Hope you all have a great night! I can't wait to sleep, rejuvenate, and start it all over again!
Tuesday, February 21, 2012
Despite getting up uber-early, like some sort of preternatural creature (4AM), I did not work out today! *gasp* But it's OK. Tomorrow is a new day. I stayed on track food-wise.
Calories eaten: 1427
I ate early today, so that meant I felt hungry a lot more today. I was tired all day, and now I am tired but can't sleep. Sometimes when I am restricting my food, I seem to get a case of "baby insomnia," where I have a tendency to have trouble falling asleep. Not sure why. In any case, my ratios of macronutrients today were 38% carbs, 36% protein, 26% fat. The goal is 40% carbs, 30% protein and fat. Perhaps the lower fat (oh, and most importantly, only got 20 grams fiber today, as opposed to the 25-35 I normally eat) is why I felt so hungry. I had to eat a few almonds to stop the growling.
I planned out tomorrow's food and my ratios are perfect, by accident. I think it is a sign. Lately I have been doing somewhat good with my eating. I indulged in a normal-sized glass of wine (5 oz), and didn't have the chocolate today. I looked up a bunch of recipes today; I am so excited to try a few new things!
Tuesday, February 21, 2012
Today I woke up super early. I was restless. I think it was my psyche's way of telling me to spend some time on here today.
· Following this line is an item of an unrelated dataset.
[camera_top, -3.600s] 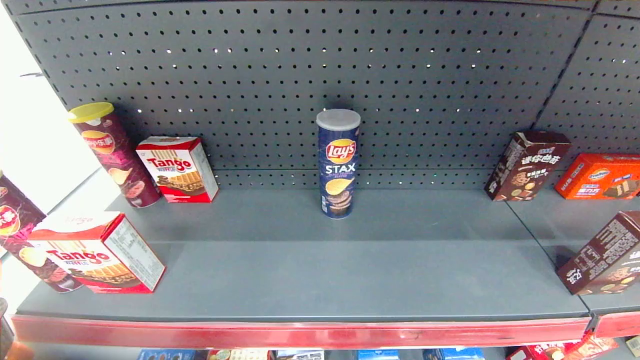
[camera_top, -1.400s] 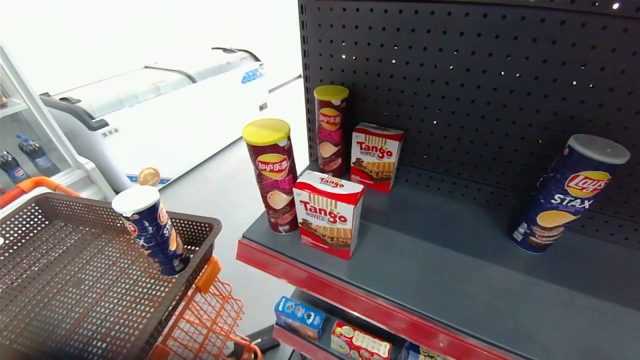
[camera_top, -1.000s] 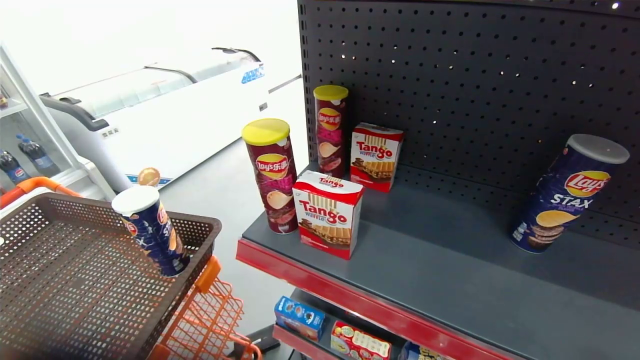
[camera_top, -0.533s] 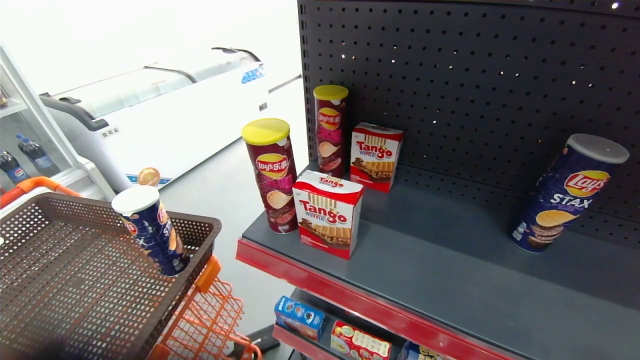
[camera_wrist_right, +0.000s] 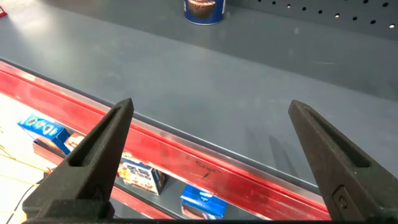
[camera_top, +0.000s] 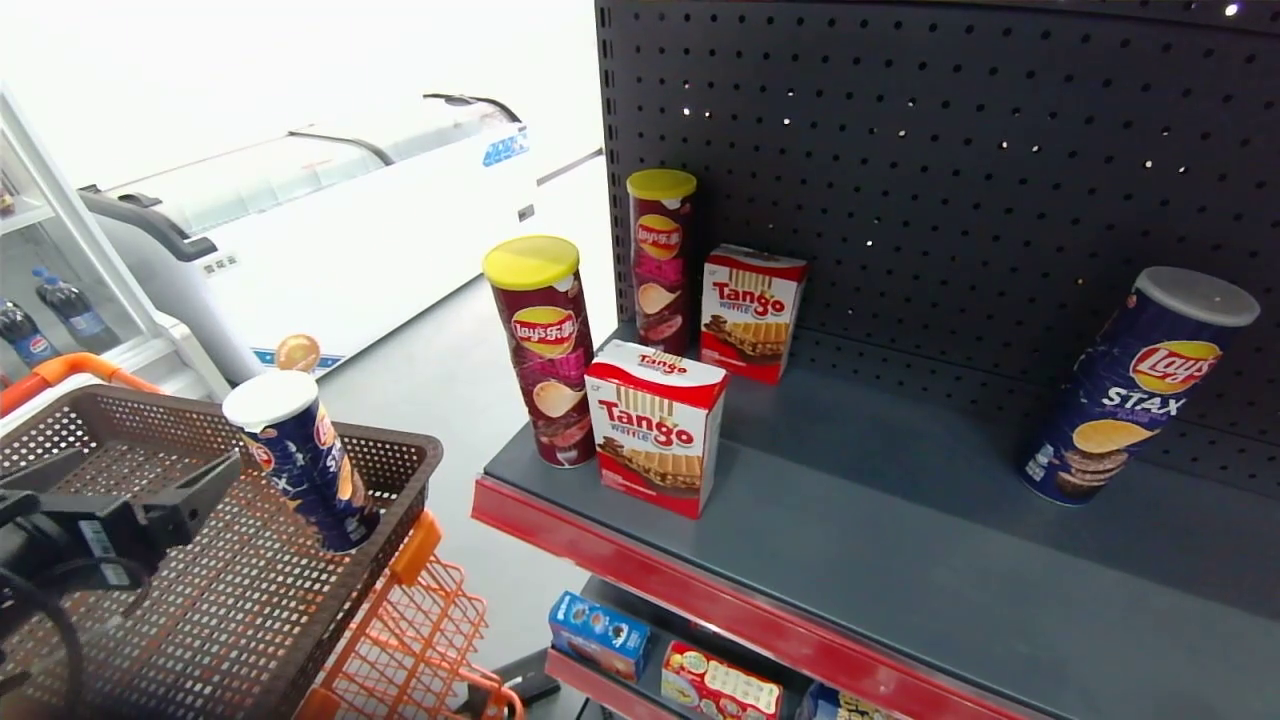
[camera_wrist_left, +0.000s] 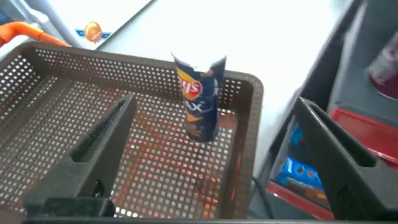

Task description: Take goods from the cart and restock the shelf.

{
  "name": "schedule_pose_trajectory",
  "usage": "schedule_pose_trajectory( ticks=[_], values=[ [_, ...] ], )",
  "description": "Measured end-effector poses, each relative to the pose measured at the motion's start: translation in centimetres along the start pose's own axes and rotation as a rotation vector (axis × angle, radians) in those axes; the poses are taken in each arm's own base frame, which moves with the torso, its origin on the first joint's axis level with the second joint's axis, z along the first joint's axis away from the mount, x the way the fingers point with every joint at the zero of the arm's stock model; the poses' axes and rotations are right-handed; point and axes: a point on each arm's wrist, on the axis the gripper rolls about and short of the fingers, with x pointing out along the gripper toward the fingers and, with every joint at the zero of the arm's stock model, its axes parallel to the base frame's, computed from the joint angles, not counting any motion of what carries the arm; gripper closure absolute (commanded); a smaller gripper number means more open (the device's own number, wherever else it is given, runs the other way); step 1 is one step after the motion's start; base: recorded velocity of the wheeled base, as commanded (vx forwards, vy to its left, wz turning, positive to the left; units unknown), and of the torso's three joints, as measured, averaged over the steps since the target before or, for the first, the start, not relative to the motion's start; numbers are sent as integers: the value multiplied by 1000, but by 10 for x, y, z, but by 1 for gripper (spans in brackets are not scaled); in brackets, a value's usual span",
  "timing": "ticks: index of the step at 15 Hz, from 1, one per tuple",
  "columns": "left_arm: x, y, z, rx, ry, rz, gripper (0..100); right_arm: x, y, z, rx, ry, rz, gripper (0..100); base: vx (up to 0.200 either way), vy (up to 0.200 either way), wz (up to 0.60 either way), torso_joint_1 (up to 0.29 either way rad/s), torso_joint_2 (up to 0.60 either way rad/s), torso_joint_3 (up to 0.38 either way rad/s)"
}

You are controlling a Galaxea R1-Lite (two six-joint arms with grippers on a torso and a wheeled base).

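Head camera overlooks brown plastic basket (camera_top: 395, 500) and grey metal shelf (camera_top: 880, 520); left wrist close above basket, right above shelf.

The brown basket (camera_top: 400, 450) runs off the head view's left and bottom edges, and the left end effector (camera_top: 160, 460) above it is cut by the same left edge behind its fingers. In the right wrist view the shelf's blue chip can (camera_wrist_right: 204, 9) is cropped down to its base. The lower-shelf boxes (camera_top: 600, 630) sit half hidden under the red shelf lip (camera_top: 620, 565). In the left wrist view the basket's blue chip can (camera_wrist_left: 200, 99) loses its white lid in glare, and a maroon can (camera_wrist_left: 384, 62) at the edge is blurred.
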Motion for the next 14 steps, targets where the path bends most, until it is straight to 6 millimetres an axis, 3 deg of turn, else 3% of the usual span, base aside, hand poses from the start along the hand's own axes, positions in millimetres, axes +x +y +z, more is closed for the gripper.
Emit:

I randomly read a blog on here that mentioned this website. It is fatloser.com. On that website, it has this free motivational and neat mental fortitude thing. I am totally into it, and will go on there every day for the next 30 days. I also went to the 5k section and signed up to do the 8 weeks to a 5k training! I am really excited. It seems very manageable. I can do 4 minutes of walking and 1 min jogging somewhat now, I think, and things get easier the more you do them! It seems gradual and something that I could really do successfully.
So, my goals are...
- Stick to my dieting plan.
- Exercise daily. "30 Day Shred" combined with walking.
- The 5k "training" 3 times per week.
I know the will start moving in the right direction if I continue to make these positive changes.